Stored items
____________
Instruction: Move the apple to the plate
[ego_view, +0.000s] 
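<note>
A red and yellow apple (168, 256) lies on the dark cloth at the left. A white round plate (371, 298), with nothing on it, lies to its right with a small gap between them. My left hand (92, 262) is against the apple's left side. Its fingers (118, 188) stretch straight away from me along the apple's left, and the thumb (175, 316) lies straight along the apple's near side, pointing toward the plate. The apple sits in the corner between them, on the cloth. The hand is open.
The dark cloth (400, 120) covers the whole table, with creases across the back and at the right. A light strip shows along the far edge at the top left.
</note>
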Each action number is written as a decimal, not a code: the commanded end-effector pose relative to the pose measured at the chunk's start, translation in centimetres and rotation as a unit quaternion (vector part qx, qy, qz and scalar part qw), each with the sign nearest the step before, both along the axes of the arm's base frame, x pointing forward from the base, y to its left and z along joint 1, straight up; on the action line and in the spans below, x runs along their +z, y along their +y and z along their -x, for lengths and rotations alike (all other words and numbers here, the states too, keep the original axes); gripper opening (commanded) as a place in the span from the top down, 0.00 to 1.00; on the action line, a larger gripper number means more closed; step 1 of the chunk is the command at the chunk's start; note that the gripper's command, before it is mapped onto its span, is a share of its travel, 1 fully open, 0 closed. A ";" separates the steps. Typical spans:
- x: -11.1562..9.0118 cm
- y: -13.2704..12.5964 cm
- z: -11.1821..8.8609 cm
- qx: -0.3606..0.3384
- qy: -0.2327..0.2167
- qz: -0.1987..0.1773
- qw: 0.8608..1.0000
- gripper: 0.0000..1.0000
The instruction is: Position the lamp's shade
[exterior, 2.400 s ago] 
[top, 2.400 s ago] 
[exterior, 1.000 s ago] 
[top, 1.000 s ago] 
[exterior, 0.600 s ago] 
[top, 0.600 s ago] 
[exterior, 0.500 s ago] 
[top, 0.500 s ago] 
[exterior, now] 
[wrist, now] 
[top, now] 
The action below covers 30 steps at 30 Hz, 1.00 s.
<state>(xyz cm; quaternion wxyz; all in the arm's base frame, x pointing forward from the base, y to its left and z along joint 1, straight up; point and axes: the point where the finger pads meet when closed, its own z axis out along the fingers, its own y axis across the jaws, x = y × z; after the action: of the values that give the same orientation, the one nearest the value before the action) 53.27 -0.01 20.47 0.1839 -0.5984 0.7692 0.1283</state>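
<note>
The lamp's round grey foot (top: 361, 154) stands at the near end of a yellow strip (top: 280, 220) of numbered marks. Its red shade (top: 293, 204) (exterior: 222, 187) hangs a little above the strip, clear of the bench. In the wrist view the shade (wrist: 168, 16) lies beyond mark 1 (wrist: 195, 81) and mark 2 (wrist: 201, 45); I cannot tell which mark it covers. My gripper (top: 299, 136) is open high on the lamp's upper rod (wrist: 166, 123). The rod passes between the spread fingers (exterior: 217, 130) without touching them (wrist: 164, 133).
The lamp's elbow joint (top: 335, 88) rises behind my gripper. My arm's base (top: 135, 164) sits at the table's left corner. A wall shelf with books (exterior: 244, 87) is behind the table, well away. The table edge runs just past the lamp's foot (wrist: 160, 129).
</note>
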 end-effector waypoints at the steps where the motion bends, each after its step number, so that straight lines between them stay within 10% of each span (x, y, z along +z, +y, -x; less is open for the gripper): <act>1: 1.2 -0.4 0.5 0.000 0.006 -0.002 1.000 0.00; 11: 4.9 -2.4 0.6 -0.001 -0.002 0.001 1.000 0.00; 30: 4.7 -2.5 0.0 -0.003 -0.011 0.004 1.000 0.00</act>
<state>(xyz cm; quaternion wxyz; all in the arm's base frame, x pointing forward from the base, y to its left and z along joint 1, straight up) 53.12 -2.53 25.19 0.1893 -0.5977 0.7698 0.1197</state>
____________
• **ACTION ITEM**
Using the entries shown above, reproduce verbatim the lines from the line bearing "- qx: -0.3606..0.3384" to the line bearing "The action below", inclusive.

• **EXPECTED ANSWER**
- qx: -0.3606..0.3384
- qy: -0.2327..0.2167
- qz: -0.1987..0.1773
- qw: 0.8608..1.0000
- gripper: 0.0000..1.0000
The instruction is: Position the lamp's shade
[exterior, 2.400 s ago] 
[top, 2.400 s ago] 
[exterior, 1.000 s ago] 
[top, 1.000 s ago] 
[exterior, 0.600 s ago] 
[top, 0.600 s ago] 
[exterior, 0.500 s ago] 
[top, 0.500 s ago] 
[exterior, now] 
[wrist, now] 
[top, now] 
The action below covers 30 steps at 30 Hz, 1.00 s.

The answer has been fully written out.